Article-Level Metrics. This SPARC guide, authored by Greg Tananbaum, explores the definition, application, opportunities and challenges presented by Article-Level Metrics (ALMs). It also delves into the connection of ALM’s to the Open Access environment, and their potential application in the research evaluation and tenure and promotion processes.
NISO Recommended Practice Access and License Indicators. Greg Tananbaum co-chaired this National Information Standards Organization (NISO) effort to standardize bibliographic metadata describing the accessibility and licensing terms of journal articles.
"Institutional Repositories: The Promises of Yesterday, The Promises of Tomorrow". This book chapter, written by Greg Tananbaum, appears in The Institutional Repository: Benefits and Challenges, published by the Association for Library Collections & Technical Services, a division of the American Library Association.
Implementing an Open Data Policy: A Primer for Research Funders. This SPARC community resource, authored by Greg Tananbaum, addresses key issues that research funders encounter when considering the adoption and implementation of an open data policy. It covers topics such as how to decide on the range of activities an open data policy should cover, options for where data can be deposited, and how privacy and other concerns can be managed.
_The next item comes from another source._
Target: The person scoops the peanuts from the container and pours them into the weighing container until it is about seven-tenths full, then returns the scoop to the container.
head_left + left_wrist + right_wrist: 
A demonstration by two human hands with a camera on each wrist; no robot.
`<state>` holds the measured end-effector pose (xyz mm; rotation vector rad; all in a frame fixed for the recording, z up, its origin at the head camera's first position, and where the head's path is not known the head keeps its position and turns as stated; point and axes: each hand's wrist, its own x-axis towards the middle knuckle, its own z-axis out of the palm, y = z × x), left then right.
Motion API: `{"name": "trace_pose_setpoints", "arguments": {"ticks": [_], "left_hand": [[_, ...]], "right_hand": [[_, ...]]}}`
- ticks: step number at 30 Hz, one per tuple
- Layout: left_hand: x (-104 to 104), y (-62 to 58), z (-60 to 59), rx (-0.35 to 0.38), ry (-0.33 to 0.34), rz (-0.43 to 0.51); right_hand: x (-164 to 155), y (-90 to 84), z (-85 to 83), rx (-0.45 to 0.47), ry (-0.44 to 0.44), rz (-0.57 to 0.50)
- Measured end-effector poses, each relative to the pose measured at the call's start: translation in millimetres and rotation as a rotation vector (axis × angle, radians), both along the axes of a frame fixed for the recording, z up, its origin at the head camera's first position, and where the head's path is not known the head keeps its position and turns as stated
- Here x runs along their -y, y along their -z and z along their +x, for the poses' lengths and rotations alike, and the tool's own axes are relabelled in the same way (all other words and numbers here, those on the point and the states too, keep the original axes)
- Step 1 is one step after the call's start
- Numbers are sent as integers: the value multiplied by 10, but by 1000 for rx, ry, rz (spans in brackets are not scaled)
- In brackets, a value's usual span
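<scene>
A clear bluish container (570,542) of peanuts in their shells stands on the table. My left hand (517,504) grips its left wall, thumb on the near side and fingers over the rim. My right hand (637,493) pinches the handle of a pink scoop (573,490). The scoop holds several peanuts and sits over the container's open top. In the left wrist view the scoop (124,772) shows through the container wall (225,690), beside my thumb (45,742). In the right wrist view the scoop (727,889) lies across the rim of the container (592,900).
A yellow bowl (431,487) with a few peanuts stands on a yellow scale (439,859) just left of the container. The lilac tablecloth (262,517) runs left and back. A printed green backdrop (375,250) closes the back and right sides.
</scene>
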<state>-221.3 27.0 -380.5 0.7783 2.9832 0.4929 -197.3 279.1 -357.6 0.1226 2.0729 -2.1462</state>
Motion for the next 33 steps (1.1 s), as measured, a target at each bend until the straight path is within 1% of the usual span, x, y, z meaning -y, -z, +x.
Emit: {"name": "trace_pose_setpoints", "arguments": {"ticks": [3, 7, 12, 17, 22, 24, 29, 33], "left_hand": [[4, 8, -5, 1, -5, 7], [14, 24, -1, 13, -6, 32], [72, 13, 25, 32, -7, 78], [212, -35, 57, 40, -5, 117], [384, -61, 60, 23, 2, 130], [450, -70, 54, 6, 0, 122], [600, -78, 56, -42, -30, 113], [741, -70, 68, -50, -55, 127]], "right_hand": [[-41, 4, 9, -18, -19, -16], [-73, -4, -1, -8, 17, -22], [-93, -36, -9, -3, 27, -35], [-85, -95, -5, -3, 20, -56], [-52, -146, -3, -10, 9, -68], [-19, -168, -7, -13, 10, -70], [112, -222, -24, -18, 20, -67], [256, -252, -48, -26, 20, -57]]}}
How Open Is It? Guide to the Components of Open Access. This guide, devised by ScholarNext on behalf of PLOS and SPARC, moves the conversation from “Is It Open Access?” to “How Open Is It?”. It illustrates a nuanced continuum of more versus less open. This enables users to compare and contrast publications and policies across a grid of clearly defined components related to readership, reuse, copyright, author and automatic posting, and machine readability.
SHARE Progress Report. As a founding member of the SHARE operations team, Greg Tananbaum helped develop the strategy and the functionality behind SHARE Notify, a normalized feed of research release events used by universities, research funders, and government agencies. This presentation summarizes the first year of the project.